Given data:

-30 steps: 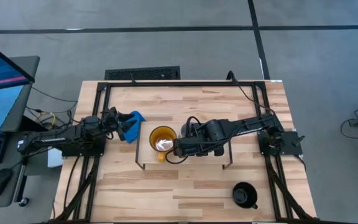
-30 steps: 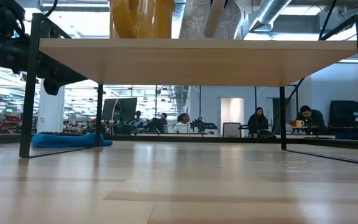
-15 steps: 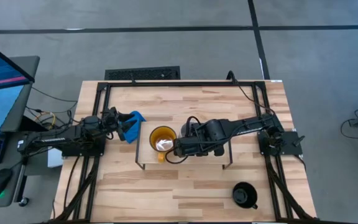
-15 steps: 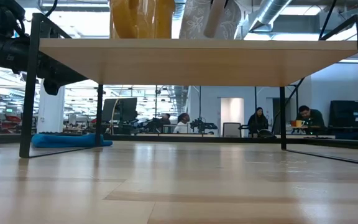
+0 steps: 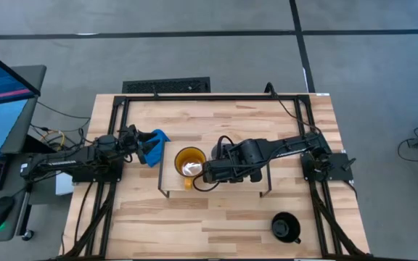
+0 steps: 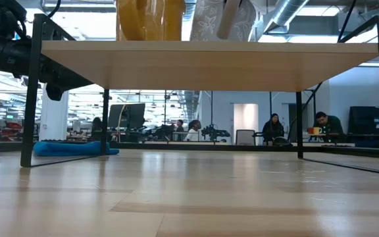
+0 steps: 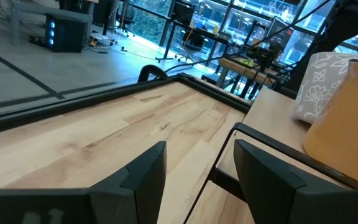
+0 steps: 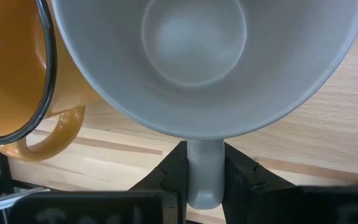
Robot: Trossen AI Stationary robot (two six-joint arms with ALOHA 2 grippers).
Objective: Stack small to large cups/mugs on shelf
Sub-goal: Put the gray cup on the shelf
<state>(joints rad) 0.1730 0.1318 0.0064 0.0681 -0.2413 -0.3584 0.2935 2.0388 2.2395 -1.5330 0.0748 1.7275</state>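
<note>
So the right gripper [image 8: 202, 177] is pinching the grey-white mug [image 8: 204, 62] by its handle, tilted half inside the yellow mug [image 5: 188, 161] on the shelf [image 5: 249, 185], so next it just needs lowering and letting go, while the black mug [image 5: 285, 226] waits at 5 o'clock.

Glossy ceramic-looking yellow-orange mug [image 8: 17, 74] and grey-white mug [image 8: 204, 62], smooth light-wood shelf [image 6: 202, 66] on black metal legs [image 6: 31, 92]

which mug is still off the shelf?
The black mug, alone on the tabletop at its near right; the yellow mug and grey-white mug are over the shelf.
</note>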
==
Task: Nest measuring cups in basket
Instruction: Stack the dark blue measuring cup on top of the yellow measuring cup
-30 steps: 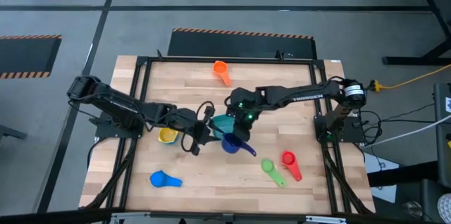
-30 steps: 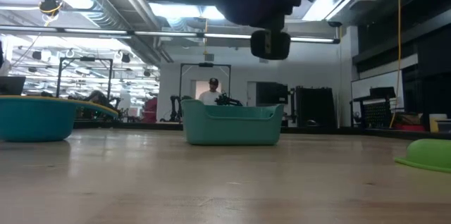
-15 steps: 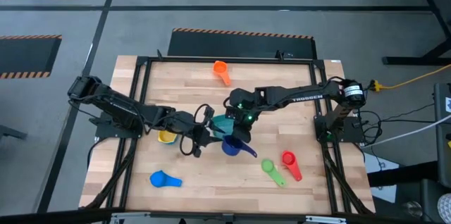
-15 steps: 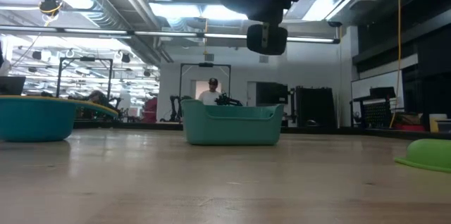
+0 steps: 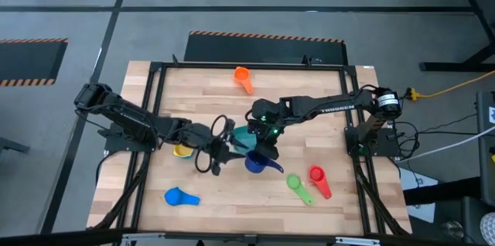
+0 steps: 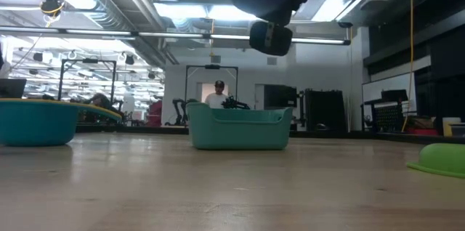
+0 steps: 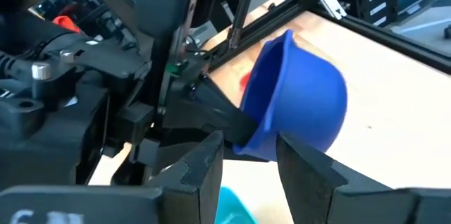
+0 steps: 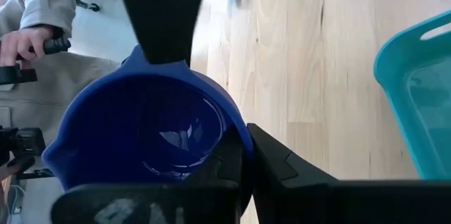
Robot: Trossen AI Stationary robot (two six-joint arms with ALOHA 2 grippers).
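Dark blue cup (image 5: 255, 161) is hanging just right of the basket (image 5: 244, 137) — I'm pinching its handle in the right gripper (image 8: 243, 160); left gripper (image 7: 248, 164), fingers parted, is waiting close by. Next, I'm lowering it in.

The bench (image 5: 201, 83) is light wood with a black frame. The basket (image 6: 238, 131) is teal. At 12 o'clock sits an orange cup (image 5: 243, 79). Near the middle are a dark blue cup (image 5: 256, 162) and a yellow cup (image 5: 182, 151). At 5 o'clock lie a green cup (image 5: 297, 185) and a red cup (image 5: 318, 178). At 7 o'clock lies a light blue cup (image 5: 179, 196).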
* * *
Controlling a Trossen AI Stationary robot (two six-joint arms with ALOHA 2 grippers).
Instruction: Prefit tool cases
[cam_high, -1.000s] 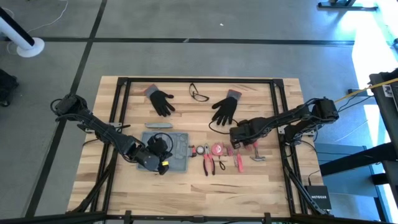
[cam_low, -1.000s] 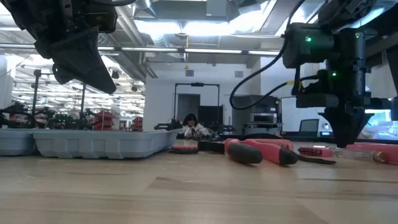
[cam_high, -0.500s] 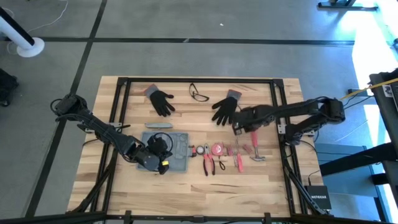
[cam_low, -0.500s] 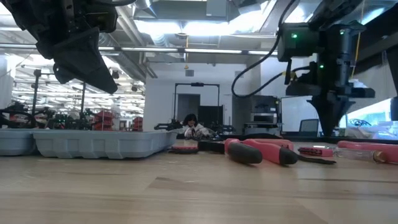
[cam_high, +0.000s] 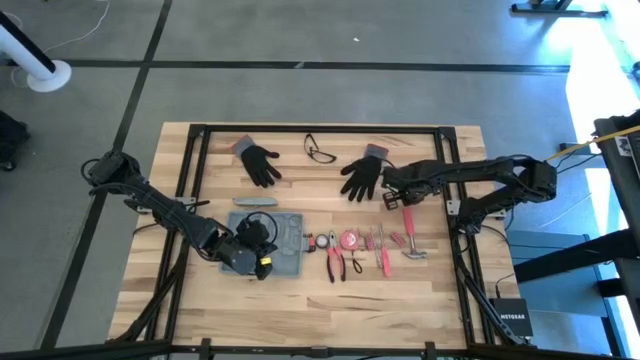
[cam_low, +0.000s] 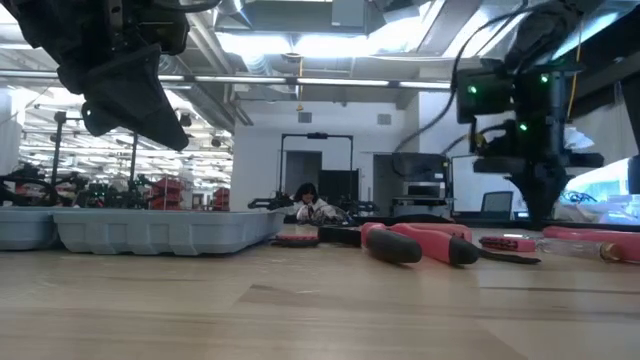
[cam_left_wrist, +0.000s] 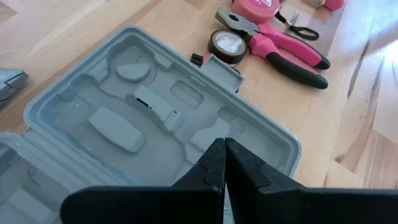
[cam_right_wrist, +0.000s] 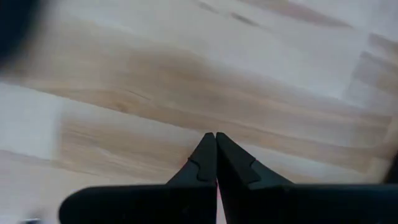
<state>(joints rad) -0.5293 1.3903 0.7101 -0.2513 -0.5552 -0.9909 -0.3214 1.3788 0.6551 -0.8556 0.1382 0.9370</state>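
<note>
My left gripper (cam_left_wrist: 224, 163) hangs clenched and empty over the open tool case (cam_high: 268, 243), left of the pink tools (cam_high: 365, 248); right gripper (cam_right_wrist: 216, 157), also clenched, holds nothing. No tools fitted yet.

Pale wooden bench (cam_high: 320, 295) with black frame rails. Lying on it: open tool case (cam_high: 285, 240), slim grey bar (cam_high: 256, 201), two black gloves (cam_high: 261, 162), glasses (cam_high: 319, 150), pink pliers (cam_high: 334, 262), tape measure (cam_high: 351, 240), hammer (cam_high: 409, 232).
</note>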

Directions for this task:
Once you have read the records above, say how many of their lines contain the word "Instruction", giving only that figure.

Output of the task:
2